*Exercise objective*. When the line containing "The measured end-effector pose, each" appears in the data below, begin copying there and stop only after the line containing "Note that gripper".

*Data excerpt*.
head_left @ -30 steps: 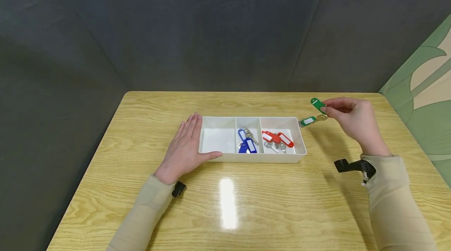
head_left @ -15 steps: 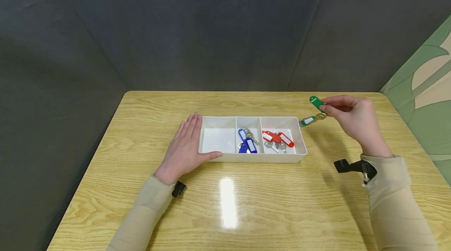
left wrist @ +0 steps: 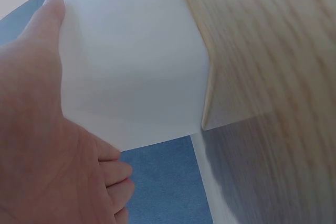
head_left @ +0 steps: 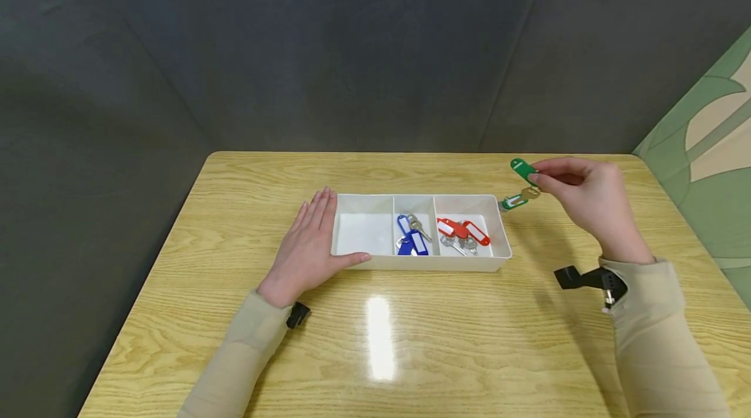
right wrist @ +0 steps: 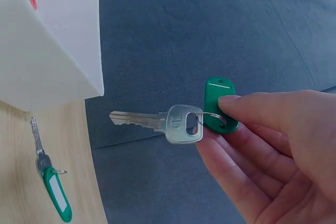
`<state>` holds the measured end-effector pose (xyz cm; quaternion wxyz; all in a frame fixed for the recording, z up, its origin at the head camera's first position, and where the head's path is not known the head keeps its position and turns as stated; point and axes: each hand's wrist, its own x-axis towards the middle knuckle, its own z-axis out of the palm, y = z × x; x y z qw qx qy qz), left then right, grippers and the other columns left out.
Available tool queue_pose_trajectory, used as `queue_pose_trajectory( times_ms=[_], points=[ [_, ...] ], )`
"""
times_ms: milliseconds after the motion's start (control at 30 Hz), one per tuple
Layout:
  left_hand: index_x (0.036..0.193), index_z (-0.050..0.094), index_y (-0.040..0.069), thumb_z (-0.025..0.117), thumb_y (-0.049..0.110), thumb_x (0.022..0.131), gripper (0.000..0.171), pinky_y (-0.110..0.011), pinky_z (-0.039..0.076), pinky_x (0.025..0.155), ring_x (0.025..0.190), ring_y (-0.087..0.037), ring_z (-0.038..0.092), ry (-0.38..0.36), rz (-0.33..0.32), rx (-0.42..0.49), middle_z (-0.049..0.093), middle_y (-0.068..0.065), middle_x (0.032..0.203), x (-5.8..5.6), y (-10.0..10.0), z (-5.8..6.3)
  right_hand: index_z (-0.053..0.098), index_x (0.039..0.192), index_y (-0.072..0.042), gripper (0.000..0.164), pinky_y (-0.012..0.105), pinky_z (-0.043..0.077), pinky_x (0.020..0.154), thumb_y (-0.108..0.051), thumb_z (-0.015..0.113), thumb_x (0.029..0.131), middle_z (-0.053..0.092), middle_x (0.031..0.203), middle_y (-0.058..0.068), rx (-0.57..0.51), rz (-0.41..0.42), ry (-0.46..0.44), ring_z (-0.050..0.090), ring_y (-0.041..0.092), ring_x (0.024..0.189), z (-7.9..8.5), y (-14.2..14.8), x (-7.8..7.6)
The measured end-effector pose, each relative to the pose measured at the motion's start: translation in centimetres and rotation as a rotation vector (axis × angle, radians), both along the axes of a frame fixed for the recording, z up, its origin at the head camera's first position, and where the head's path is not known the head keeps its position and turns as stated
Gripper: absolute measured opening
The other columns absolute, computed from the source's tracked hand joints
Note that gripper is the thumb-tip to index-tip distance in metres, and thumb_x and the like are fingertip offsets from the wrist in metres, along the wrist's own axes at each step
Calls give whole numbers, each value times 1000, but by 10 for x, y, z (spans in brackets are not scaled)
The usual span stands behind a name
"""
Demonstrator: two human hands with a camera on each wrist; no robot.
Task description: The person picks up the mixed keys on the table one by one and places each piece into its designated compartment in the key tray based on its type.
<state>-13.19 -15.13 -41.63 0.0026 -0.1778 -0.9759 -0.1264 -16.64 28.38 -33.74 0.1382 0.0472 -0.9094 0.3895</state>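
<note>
My right hand pinches a green key tag between thumb and fingers above the table, beyond the tray's right end. From its ring dangles a silver key. A second green-tagged key lies on the table beside the tray's right end. With straight fingers, my left hand rests against the left end of the white tray, its thumb along the front wall. Blue-tagged keys lie in the middle compartment, red-tagged keys in the right one. The left compartment shows only its white floor.
The wooden table extends around the tray, its far edge meeting a dark cloth. A green leaf-patterned panel stands along the right side.
My right hand has shifted slightly up and left with the green tag, and the key hanging from it has moved left too. My left hand and the tray have stayed put.
</note>
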Motion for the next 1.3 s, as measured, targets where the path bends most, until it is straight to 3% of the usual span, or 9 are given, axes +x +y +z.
queue_pose_trajectory(
  times_ms=[1300],
  points=[
    [162, 1, 3, 39, 92, 80, 127, -36, -3, 123, 154, -25, -2, -5, 2, 6, 2, -15, 169, -1, 0, -1, 80, 102, -6, 16, 12, 52, 62, -18, 80, 91, 76, 95, -1, -38, 81, 65, 69, 2, 74, 10, -30, 1]
  ],
)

*The completed task*.
The measured end-effector pose, each relative to the pose measured at the motion's start: translation in centimetres and rotation as a rotation vector (axis × angle, radians), both along the axes of a frame fixed for the recording, z up, its origin at the head camera's first position, and where the head's path is not known the head keeps its position and turns as stated
Gripper: absolute measured opening
The other columns absolute, computed from the source's tracked hand joints
Note that gripper is the thumb-tip to index-tip distance in metres, and thumb_x and the like are fingertip offsets from the wrist in metres, along the wrist's own axes at each step

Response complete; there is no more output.